It was only a late July scoop by the New York Times Walter Rugaber that jolted the capital back to attention. Rugaber had come to the D.C. bureau in 1969 after covering the civil rights movement in Georgia and Alabama and had been suspicious of the Watergate operation as soon as he heard Nixon’s campaign security director was involved. “From the moment [James] McCord was identified, I was confident it could not be anything but a Nixon operation,” he said later. Rugaber guessed that the key to the story would be found not in Washington but in the burglars’ hometown of Miami; he struck up an odd alliance with Richard Gerstein, the Democratic state’s attorney there, who was personally and professionally curious whether the Watergate plot had roots in his jurisdiction. The reporter’s hunch mixed with the subpoena power of a prosecutor made for a powerful combination. Gerstein gathered Cuban burglar Bernard Barker’s phone records, and Rugaber took to calling each in turn; he knew he’d struck pay dirt when one number was answered: “Committee for the Reelection of the President?” It appeared that the burglar had been calling G. Gordon Liddy at the reelection campaign regularly — even just hours before the DNC break-in.

Rugaber’s scoop on July 25 spurred the Washington Post to reassemble their Watergate team. Managing editor Howard Simons, annoyed, cornered city editor Barry Sussman with the Times in hand and demanded, “Why didn’t we have that?” And by the end of the day, Woodward and Bernstein were back on the beat until further notice. Though in its own way, the assignment of two young, inexperienced reporters amid a newsroom filled with respected veterans still indicated how little attention the Post expected to get out of the scandal.

Rugaber’s bosses, though, were distracted and failed to capitalize on his reporting; the New York Times was experiencing a leadership switch, its D.C. bureau was distracted internally, and it took months for the stately Gray Lady to decide to pay serious attention to Nixon’s unfurling scandal. They were hardly alone in overlooking the early phases.

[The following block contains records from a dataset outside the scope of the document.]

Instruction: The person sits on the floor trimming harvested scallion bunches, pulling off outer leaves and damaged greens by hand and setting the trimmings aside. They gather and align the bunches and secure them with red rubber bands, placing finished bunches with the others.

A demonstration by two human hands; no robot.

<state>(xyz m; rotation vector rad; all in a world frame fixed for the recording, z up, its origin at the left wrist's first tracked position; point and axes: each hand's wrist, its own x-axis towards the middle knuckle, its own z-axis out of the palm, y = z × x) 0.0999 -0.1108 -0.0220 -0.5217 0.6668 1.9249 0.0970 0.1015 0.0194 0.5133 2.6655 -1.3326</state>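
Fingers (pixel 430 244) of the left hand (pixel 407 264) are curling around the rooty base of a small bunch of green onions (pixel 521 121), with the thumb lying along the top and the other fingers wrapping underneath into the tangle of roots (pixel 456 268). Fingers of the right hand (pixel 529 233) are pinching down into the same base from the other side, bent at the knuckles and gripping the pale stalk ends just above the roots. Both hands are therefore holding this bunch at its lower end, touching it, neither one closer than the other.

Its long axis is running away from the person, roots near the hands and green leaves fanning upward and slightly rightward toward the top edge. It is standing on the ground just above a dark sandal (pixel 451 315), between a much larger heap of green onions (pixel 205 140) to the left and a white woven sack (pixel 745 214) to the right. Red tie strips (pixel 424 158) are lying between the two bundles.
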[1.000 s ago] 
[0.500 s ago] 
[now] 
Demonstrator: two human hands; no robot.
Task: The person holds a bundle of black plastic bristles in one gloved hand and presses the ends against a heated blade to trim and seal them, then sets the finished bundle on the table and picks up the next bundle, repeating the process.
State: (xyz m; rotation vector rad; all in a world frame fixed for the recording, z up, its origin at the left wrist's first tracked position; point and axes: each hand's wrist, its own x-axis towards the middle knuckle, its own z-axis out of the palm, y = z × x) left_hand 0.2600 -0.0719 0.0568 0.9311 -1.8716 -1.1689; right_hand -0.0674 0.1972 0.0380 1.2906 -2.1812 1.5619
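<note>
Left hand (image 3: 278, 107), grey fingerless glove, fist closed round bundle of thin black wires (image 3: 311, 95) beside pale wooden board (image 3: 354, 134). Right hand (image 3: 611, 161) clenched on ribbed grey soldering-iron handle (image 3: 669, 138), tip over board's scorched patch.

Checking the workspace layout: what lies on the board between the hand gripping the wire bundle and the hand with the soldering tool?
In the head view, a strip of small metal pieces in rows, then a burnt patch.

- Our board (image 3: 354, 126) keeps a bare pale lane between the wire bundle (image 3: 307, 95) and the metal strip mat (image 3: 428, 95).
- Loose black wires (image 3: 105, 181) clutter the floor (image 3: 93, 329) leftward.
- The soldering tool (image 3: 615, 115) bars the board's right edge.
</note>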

Across town, it’s not a coincidence that the aggressive reporting of Woodward and Bernstein came out of the Washington Post’s Metro desk, not its political one — the paper’s doggedness came because it treated the burglary first as a local crime story, not a White House story.

In fact, almost none of the first year’s revelations about Watergate came from “real” political reporters, who for the most part trusted Nixon’s denials and mingled at swanky Georgetown cocktail parties with administration figures like Henry Kissinger, who brushed off the whole tawdry episode. Amid the juggernaut of the president’s reelection campaign, it seemed hard to convince most political reporters in DC that the ill-fated bungling burglary could pose any real threat to Nixon.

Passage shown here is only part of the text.